L'Argent
L'Argent (paragraphe n°1307)
Chapitre VIII
Maintenant, le matin, Saccard, dans son luxueux cabinet Louis XIV, était obligé de défendre sa porte, lorsqu'il voulait travailler ; car c'était un assaut, le défilé d'une cour venant comme au lever d'un roi, des courtisans, des gens d'affaires, des solliciteurs, une adoration et une mendicité effrénées autour de la toute-puissance. Un matin des premiers jours de juillet surtout, il se montra impitoyable, ayant donné l'ordre formel de n'introduire personne.
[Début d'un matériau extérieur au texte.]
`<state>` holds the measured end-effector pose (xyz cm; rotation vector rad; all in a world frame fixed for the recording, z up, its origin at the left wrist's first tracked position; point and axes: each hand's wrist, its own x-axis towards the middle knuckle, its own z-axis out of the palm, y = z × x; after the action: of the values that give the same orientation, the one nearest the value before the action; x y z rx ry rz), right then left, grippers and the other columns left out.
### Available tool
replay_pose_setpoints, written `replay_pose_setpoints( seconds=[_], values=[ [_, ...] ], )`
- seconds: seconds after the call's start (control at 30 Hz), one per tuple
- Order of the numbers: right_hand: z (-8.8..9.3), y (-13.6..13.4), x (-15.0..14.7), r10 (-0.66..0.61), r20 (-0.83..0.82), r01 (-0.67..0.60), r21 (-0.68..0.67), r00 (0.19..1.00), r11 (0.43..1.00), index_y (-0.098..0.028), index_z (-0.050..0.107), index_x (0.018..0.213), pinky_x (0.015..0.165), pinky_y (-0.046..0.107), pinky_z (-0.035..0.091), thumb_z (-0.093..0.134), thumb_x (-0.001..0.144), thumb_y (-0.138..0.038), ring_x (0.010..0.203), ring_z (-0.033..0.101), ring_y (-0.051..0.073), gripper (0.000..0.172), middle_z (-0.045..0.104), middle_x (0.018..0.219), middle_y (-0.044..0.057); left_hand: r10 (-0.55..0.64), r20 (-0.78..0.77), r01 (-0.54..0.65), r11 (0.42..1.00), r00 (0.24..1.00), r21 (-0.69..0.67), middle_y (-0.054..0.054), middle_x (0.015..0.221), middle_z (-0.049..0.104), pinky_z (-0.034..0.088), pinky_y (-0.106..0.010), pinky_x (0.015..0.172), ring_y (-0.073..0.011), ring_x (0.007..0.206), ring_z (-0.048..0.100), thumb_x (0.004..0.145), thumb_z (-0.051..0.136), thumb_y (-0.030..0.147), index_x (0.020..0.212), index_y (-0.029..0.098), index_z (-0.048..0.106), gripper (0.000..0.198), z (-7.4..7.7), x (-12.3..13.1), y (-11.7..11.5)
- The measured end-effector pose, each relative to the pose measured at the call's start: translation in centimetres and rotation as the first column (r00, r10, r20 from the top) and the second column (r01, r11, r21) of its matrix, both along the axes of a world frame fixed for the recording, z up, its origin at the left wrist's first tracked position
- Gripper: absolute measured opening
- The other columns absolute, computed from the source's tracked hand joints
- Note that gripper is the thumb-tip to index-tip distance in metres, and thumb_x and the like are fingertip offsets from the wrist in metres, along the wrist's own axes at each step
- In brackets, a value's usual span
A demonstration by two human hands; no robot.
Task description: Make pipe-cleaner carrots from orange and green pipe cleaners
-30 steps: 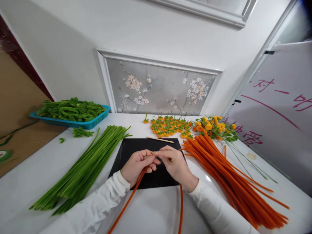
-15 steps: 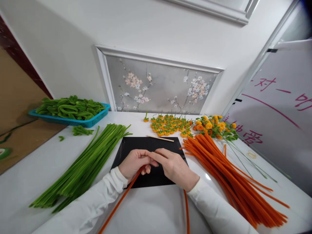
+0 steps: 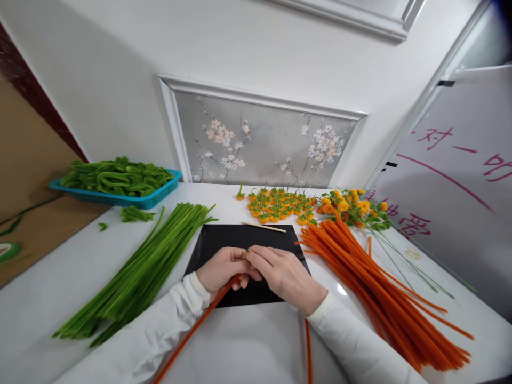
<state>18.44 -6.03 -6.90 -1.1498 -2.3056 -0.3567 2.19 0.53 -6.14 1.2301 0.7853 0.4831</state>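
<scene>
Glossy white table (image 3: 228,210); fuzzy orange strand (image 3: 188,338), seemingly pinched between the hands (image 3: 226,269) (image 3: 287,274).

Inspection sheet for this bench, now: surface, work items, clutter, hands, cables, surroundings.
Surface: white table; black mat lying on it.
Work items: orange strip in the left hand; orange bundle at right, green bundle at left.
Clutter: wooden stick across the mat's far edge; yellow-orange flower heads beyond; blue basket of green pieces.
Hands: left closed on the strip; right hand fingertips meet the left's, grip hidden.
Cables: none identifiable; dark strand far left, kind unclear.
Surroundings: flower-patterned wall panel behind; whiteboard with reddish writing, right.
</scene>
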Motion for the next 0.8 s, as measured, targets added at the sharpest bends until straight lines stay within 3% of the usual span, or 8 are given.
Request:
replay_pose_setpoints(
  seconds=[0.23, 0.5, 0.57, 0.63, 0.7, 0.73, 0.77, 0.8],
  values=[
    [0.1, -0.2, 0.6, -0.058, -0.01, 0.057, -0.043, 0.998, 0.997, -0.016, 0.057, 0.098, 0.071, 0.026, 0.046, 0.041, 0.093, -0.01, 0.081, 0.06, 0.016, 0.017, 0.063, 0.095, 0.008, 0.016, -0.024, -0.015, 1.0, 1.0, 0.024, -0.008, 0.063, 0.071, 0.036, -0.014, 0.038, -0.0077, 0.043, 0.055, 0.059, 0.079, 0.028, 0.067, 0.011, 0.06, 0.027, 0.4, -0.1, -0.2],
    [-0.1, -0.3, 0.6, -0.078, 0.054, 0.079, -0.021, 0.996, 0.997, -0.016, 0.059, 0.092, 0.066, 0.028, 0.042, 0.044, 0.093, -0.011, 0.075, 0.059, 0.018, 0.015, 0.064, 0.088, 0.007, 0.018, -0.165, 0.034, 0.951, 0.986, 0.307, -0.007, 0.067, 0.07, 0.043, -0.021, 0.045, -0.0141, 0.051, 0.062, 0.069, 0.07, 0.031, 0.069, 0.016, 0.053, 0.023, 0.4, 0.0, -0.4],
    [-0.2, -0.2, 0.4, -0.126, 0.028, 0.127, -0.054, 0.992, 0.99, -0.017, 0.059, 0.088, 0.062, 0.027, 0.04, 0.045, 0.091, -0.01, 0.072, 0.058, 0.017, 0.016, 0.064, 0.083, 0.005, 0.095, -0.197, 0.024, 0.849, 0.976, 0.529, -0.004, 0.064, 0.068, 0.043, -0.023, 0.049, -0.0146, 0.053, 0.061, 0.076, 0.063, 0.028, 0.068, 0.017, 0.055, 0.015, 0.1, -0.1, -0.8],
    [-0.3, -0.2, 0.1, -0.188, -0.062, 0.179, -0.127, 0.98, 0.976, -0.018, 0.058, 0.084, 0.058, 0.025, 0.037, 0.046, 0.09, -0.008, 0.069, 0.058, 0.016, 0.017, 0.063, 0.077, 0.003, 0.22, -0.199, 0.014, 0.636, 0.955, 0.771, -0.002, 0.058, 0.062, 0.04, -0.023, 0.053, -0.0138, 0.052, 0.058, 0.079, 0.057, 0.023, 0.067, 0.019, 0.058, 0.013, -0.4, -0.2, -1.2],
    [-0.4, -0.1, -0.1, -0.235, -0.176, 0.191, -0.237, 0.956, 0.953, -0.019, 0.057, 0.079, 0.055, 0.023, 0.036, 0.046, 0.09, -0.01, 0.064, 0.057, 0.013, 0.018, 0.061, 0.071, 0.001, 0.316, -0.183, 0.023, 0.449, 0.931, 0.893, -0.001, 0.054, 0.058, 0.037, -0.024, 0.055, -0.0133, 0.051, 0.055, 0.081, 0.055, 0.02, 0.066, 0.02, 0.061, 0.015, -0.9, -0.2, -1.4],
    [-0.5, -0.1, -0.2, -0.243, -0.223, 0.176, -0.282, 0.944, 0.943, -0.019, 0.056, 0.076, 0.055, 0.022, 0.036, 0.046, 0.091, -0.012, 0.062, 0.056, 0.012, 0.019, 0.06, 0.069, 0.0, 0.326, -0.185, 0.033, 0.419, 0.927, 0.907, -0.001, 0.054, 0.057, 0.037, -0.024, 0.056, -0.0135, 0.052, 0.054, 0.081, 0.054, 0.02, 0.067, 0.02, 0.061, 0.016, -1.0, -0.2, -1.4],
    [-0.5, 0.0, -0.2, -0.241, -0.256, 0.158, -0.308, 0.936, 0.938, -0.019, 0.055, 0.075, 0.055, 0.022, 0.036, 0.045, 0.091, -0.013, 0.061, 0.056, 0.012, 0.02, 0.06, 0.068, 0.0, 0.304, -0.192, 0.042, 0.438, 0.933, 0.898, -0.001, 0.056, 0.058, 0.038, -0.024, 0.057, -0.0136, 0.053, 0.055, 0.082, 0.053, 0.021, 0.07, 0.02, 0.062, 0.015, -1.1, -0.2, -1.4],
    [-0.5, 0.0, -0.1, -0.236, -0.272, 0.147, -0.31, 0.933, 0.939, -0.019, 0.056, 0.075, 0.056, 0.022, 0.037, 0.045, 0.092, -0.014, 0.062, 0.056, 0.012, 0.021, 0.06, 0.069, 0.0, 0.256, -0.2, 0.047, 0.501, 0.946, 0.864, -0.001, 0.06, 0.06, 0.04, -0.024, 0.058, -0.0138, 0.056, 0.057, 0.083, 0.053, 0.022, 0.074, 0.02, 0.061, 0.013, -1.0, -0.2, -1.3]
  ],
)
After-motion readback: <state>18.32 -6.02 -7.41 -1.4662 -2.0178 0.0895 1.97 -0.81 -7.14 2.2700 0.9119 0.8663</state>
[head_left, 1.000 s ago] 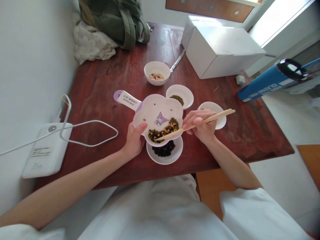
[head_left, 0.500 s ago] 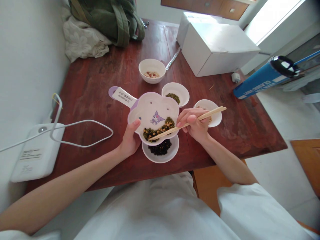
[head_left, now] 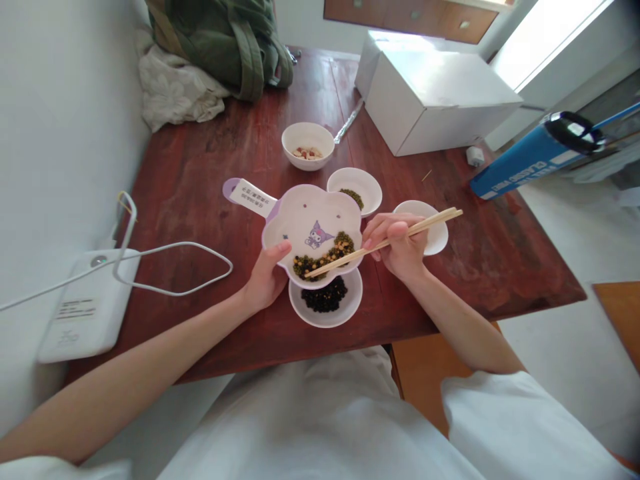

Pendant que l'antichambre regorgeait de monde, d'une foule qui s'entêtait, malgré l'huissier, attendant, espérant quand même, il s'était enfermé avec deux chefs de service, pour achever d'étudier l'émission nouvelle. Après l'examen de plusieurs projets, il venait de se décider en faveur d'une combinaison qui, grâce à cette émission nouvelle de cent mille actions, devait permettre de libérer complètement les deux cent mille actions anciennes, sur lesquelles cent vingt-cinq francs seulement avaient été versés ; et, afin d'arriver à ce résultat, l'action réservée aux seuls actionnaires à raison d'un titre nouveau pour deux titres anciens, serait émise à huit cent cinquante francs, immédiatement exigibles, dont cinq cents francs pour le capital et une prime de trois cent cinquante francs pour la libération projetée. Mais des complications se présentaient, il y avait encore tout un trou à boucher, ce qui rendait Saccard très nerveux. Le bruit des voix, dans l'antichambre l'irritait. Ce Paris à plat ventre, ces hommages qu'il recevait d'habitude avec une bonhomiede despote familier, l'emplissaient de mépris, ce jour-là. Et Dejoie, qui parfois lui servait d'huissier le matin, s'étant permis de faire le tour et d'apparaître par une petite porte du couloir, il l'accueillit furieusement.